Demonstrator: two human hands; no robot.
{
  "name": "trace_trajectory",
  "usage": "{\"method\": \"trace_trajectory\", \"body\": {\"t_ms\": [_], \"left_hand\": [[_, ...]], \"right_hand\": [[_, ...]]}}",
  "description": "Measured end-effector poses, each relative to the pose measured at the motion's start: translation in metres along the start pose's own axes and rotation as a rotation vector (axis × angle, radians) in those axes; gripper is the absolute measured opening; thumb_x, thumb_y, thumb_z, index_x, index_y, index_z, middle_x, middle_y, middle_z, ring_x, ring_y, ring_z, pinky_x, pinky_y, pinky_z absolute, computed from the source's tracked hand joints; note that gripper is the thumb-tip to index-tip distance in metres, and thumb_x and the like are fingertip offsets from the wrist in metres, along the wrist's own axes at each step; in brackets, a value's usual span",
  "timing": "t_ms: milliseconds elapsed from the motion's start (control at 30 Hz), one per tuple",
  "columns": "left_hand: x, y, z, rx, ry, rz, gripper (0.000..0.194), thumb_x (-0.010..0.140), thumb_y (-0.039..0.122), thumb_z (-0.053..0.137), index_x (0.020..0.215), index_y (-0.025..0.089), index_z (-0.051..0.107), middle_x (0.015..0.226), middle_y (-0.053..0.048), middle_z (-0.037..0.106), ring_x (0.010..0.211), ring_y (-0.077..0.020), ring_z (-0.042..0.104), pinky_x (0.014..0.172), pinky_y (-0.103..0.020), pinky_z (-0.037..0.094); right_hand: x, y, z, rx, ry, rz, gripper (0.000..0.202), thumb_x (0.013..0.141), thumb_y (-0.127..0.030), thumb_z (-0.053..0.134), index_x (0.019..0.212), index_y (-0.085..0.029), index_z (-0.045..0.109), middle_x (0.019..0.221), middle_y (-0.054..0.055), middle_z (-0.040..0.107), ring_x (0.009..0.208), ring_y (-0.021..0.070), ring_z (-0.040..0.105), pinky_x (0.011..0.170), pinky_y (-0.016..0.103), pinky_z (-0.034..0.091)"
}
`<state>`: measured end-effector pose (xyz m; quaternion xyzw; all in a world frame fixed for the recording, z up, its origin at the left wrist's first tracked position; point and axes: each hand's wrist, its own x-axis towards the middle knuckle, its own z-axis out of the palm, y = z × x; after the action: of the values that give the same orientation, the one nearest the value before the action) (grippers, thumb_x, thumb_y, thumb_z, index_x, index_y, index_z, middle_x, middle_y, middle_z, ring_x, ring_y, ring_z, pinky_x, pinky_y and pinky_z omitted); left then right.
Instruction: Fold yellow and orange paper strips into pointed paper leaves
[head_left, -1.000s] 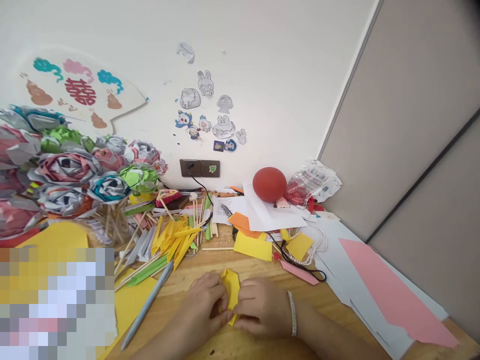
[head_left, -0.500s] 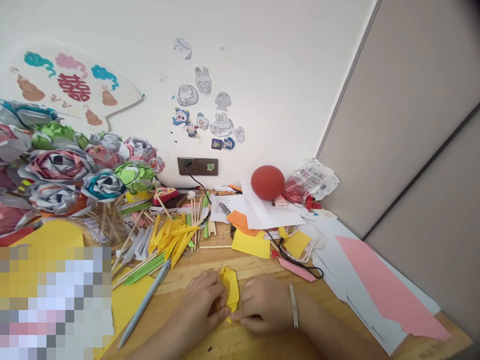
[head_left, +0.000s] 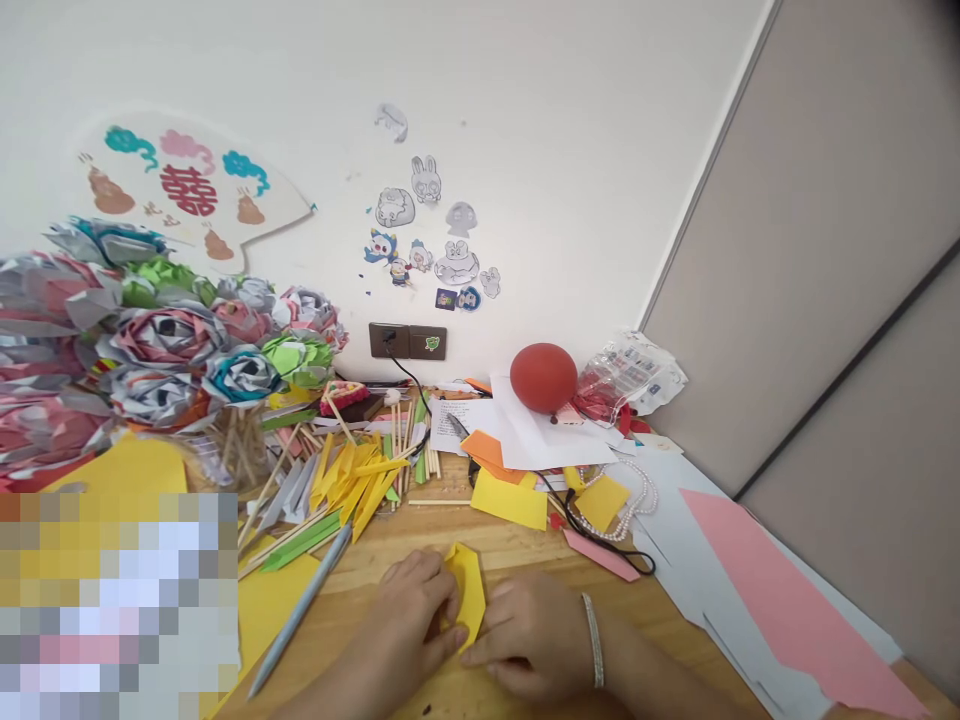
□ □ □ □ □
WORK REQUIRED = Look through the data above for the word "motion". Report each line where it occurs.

EXPECTED OUTPUT =
  "description": "Measured end-effector poses, each relative to the pose measured at the motion's start: translation in metres along the start pose's own axes and rotation as a rotation vector (axis × angle, radians) in those axes; gripper is the absolute measured opening; thumb_x, thumb_y, thumb_z, index_x, index_y, index_z, middle_x, middle_y, middle_z, ring_x, ring_y, ring_z, pinky_x, pinky_y, pinky_z absolute, computed from the source's tracked hand joints; note that gripper is the thumb-tip to index-tip distance in metres, and thumb_x and the like are fingertip offsets from the wrist in metres, along the wrist's own axes at each step; in brackets, a value's usual span",
  "timing": "t_ms: milliseconds elapsed from the motion's start (control at 30 Hz), one per tuple",

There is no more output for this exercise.